◆ Required work
Reprint every line of the data, keeping each character intact.

== Segment start ==

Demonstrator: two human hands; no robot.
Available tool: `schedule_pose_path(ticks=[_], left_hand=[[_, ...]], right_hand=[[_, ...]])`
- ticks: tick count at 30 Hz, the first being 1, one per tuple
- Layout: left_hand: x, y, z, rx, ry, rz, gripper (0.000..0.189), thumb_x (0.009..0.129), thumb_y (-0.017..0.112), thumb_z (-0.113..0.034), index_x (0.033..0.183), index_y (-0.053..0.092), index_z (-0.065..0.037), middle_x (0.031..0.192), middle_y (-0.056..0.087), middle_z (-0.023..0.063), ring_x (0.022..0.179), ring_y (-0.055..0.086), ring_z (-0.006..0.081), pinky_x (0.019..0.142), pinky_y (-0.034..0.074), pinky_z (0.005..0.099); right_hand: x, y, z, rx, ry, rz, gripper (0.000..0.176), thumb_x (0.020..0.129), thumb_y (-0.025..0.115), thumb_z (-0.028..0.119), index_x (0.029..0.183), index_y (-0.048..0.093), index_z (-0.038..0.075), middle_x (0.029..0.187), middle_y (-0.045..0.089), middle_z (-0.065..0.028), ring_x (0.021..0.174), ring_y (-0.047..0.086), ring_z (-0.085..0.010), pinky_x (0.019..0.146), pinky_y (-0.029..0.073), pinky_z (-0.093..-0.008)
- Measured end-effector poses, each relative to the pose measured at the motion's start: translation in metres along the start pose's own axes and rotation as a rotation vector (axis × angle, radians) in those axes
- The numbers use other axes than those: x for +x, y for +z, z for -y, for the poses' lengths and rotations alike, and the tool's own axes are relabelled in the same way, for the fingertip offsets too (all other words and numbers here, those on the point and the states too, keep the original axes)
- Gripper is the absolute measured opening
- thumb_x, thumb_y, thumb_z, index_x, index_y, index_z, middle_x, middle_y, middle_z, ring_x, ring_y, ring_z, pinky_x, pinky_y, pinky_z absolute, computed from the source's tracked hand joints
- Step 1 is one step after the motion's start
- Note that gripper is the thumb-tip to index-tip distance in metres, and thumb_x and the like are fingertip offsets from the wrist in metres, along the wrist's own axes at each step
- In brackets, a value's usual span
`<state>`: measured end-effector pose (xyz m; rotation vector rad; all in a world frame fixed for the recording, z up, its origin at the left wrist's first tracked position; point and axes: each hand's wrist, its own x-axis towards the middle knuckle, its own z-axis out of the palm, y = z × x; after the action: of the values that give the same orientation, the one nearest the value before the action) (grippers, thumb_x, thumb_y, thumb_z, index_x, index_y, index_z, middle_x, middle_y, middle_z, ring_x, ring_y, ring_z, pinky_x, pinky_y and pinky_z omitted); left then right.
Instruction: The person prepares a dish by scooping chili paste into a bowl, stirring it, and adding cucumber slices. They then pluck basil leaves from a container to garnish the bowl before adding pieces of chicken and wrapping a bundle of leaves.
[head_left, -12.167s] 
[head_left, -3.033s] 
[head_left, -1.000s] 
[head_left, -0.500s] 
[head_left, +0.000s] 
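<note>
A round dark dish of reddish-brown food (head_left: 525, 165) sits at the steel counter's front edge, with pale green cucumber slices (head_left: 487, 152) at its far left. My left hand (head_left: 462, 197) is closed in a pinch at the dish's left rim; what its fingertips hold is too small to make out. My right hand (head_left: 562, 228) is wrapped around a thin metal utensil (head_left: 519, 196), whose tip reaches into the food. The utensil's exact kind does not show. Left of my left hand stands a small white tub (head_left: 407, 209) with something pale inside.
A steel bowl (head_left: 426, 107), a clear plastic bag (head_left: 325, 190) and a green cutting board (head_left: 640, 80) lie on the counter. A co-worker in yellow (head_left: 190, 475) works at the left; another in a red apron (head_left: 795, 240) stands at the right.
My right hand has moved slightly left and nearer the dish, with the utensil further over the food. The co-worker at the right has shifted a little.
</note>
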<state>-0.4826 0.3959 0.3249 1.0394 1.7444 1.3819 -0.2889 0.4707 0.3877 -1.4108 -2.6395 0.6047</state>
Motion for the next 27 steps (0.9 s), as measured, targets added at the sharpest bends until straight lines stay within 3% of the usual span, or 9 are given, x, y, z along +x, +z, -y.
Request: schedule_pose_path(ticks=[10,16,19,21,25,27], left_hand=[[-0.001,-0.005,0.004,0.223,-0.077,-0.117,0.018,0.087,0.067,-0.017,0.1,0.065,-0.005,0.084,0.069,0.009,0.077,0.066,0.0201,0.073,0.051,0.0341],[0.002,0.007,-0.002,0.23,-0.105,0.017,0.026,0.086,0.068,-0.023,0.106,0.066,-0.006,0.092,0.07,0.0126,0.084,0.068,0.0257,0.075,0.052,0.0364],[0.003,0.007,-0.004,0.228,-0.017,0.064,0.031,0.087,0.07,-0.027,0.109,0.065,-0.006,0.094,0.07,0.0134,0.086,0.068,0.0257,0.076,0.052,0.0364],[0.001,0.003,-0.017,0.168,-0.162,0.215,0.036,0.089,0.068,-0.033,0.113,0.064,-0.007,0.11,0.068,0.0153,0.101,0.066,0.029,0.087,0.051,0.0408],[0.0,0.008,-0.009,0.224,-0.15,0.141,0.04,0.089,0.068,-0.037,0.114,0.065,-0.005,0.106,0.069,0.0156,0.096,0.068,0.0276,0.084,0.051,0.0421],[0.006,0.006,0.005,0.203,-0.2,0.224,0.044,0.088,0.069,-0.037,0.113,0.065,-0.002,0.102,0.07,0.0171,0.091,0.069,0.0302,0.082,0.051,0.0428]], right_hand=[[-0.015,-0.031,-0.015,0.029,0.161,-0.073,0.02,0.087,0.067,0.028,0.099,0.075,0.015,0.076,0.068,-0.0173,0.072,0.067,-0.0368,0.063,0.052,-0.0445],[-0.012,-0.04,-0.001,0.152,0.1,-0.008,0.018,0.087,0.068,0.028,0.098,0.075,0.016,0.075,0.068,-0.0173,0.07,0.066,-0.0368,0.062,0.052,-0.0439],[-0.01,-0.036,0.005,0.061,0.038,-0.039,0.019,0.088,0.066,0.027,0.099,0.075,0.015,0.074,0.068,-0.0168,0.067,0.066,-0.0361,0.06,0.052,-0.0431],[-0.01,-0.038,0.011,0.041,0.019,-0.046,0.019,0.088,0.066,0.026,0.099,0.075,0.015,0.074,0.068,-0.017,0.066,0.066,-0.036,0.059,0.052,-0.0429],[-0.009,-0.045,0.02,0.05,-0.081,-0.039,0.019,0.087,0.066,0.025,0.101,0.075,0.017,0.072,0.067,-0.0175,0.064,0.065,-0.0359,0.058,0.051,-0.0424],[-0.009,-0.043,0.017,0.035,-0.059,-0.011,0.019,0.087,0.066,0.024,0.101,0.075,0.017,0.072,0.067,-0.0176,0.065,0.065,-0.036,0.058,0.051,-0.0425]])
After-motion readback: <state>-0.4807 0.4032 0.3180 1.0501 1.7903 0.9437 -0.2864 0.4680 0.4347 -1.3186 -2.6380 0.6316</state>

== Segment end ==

◆ Result of the task
Demonstrator: two human hands; no robot.
Available tool: `schedule_pose_path(ticks=[_], left_hand=[[_, ...]], right_hand=[[_, ...]])`
- ticks: tick count at 30 Hz, the first being 1, one per tuple
- Layout: left_hand: x, y, z, rx, ry, rz, gripper (0.000..0.189), thumb_x (0.009..0.129), thumb_y (-0.017..0.112), thumb_z (-0.113..0.034), index_x (0.033..0.183), index_y (-0.053..0.092), index_z (-0.065..0.037), middle_x (0.031..0.192), middle_y (-0.056..0.087), middle_z (-0.023..0.063), ring_x (0.022..0.179), ring_y (-0.055..0.086), ring_z (-0.006..0.081), pinky_x (0.019..0.142), pinky_y (-0.034..0.074), pinky_z (0.005..0.099); right_hand: x, y, z, rx, ry, rz, gripper (0.000..0.176), thumb_x (0.020..0.129), thumb_y (-0.025..0.115), thumb_z (-0.028..0.119), index_x (0.029..0.183), index_y (-0.048..0.093), index_z (-0.038..0.075), middle_x (0.029..0.187), middle_y (-0.045..0.089), middle_z (-0.065..0.028), ring_x (0.021..0.174), ring_y (-0.047..0.086), ring_z (-0.085..0.010), pinky_x (0.019..0.146), pinky_y (-0.029..0.073), pinky_z (-0.093..-0.008)
- Measured end-effector poses, each relative to the pose measured at the motion's start: translation in metres along the start pose's own axes and rotation as a rotation vector (axis × angle, radians) in those axes
- The numbers use other axes than those: x for +x, y for +z, z for -y, for the poses' lengths and rotations alike, and the tool's own axes are relabelled in the same way, for the fingertip offsets too (all other words and numbers here, those on the point and the states too, keep the original axes)
- Gripper is the absolute measured opening
- thumb_x, thumb_y, thumb_z, index_x, index_y, index_z, middle_x, middle_y, middle_z, ring_x, ring_y, ring_z, pinky_x, pinky_y, pinky_z absolute, computed from the source's tracked hand joints
- Step 1 is one step after the motion's start
- Note that gripper is the thumb-tip to index-tip distance in metres, and thumb_x and the like are fingertip offsets from the wrist in metres, along the wrist's own axes at each step
- In brackets, a value's usual span
`<state>`: measured end-effector pose (xyz m; rotation vector rad; all in a world frame fixed for the recording, z up, its origin at the left wrist's first tracked position; point and axes: each hand's wrist, its own x-axis towards the middle knuckle, its own z-axis out of the palm, y = z × x; after the action: of the values that give the same orientation, the one nearest the value before the action) (grippers, thumb_x, thumb_y, thumb_z, index_x, index_y, index_z, middle_x, middle_y, middle_z, ring_x, ring_y, ring_z, pinky_x, pinky_y and pinky_z omitted); left then right.
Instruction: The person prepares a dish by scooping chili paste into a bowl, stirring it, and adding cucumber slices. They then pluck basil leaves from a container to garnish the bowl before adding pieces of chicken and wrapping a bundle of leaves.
[head_left, -12.167s] 
[head_left, -3.033s] 
[head_left, -1.000s] 
[head_left, -0.500s] 
[head_left, +0.000s] 
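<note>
A round dark dish of reddish-brown food (head_left: 525, 165) sits at the steel counter's front edge, with pale green cucumber slices (head_left: 487, 152) at its far left. My left hand (head_left: 462, 197) is closed in a pinch at the dish's left rim; what its fingertips hold is too small to make out. My right hand (head_left: 562, 228) is wrapped around a thin metal utensil (head_left: 519, 196), whose tip reaches into the food. The utensil's exact kind does not show. Left of my left hand stands a small white tub (head_left: 407, 209) with something pale inside.
A steel bowl (head_left: 426, 107), a clear plastic bag (head_left: 325, 190) and a green cutting board (head_left: 640, 80) lie on the counter. A co-worker in yellow (head_left: 190, 475) works at the left; another in a red apron (head_left: 795, 240) stands at the right.
My right hand has moved slightly left and nearer the dish, with the utensil further over the food. The co-worker at the right has shifted a little.
</note>
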<state>-0.4826 0.3959 0.3249 1.0394 1.7444 1.3819 -0.2889 0.4707 0.3877 -1.4108 -2.6395 0.6047</state>
Motion for the next 27 steps (0.9 s), as measured, targets added at the sharpest bends until straight lines stay within 3% of the usual span, or 9 are given, x, y, z along +x, +z, -y.
Request: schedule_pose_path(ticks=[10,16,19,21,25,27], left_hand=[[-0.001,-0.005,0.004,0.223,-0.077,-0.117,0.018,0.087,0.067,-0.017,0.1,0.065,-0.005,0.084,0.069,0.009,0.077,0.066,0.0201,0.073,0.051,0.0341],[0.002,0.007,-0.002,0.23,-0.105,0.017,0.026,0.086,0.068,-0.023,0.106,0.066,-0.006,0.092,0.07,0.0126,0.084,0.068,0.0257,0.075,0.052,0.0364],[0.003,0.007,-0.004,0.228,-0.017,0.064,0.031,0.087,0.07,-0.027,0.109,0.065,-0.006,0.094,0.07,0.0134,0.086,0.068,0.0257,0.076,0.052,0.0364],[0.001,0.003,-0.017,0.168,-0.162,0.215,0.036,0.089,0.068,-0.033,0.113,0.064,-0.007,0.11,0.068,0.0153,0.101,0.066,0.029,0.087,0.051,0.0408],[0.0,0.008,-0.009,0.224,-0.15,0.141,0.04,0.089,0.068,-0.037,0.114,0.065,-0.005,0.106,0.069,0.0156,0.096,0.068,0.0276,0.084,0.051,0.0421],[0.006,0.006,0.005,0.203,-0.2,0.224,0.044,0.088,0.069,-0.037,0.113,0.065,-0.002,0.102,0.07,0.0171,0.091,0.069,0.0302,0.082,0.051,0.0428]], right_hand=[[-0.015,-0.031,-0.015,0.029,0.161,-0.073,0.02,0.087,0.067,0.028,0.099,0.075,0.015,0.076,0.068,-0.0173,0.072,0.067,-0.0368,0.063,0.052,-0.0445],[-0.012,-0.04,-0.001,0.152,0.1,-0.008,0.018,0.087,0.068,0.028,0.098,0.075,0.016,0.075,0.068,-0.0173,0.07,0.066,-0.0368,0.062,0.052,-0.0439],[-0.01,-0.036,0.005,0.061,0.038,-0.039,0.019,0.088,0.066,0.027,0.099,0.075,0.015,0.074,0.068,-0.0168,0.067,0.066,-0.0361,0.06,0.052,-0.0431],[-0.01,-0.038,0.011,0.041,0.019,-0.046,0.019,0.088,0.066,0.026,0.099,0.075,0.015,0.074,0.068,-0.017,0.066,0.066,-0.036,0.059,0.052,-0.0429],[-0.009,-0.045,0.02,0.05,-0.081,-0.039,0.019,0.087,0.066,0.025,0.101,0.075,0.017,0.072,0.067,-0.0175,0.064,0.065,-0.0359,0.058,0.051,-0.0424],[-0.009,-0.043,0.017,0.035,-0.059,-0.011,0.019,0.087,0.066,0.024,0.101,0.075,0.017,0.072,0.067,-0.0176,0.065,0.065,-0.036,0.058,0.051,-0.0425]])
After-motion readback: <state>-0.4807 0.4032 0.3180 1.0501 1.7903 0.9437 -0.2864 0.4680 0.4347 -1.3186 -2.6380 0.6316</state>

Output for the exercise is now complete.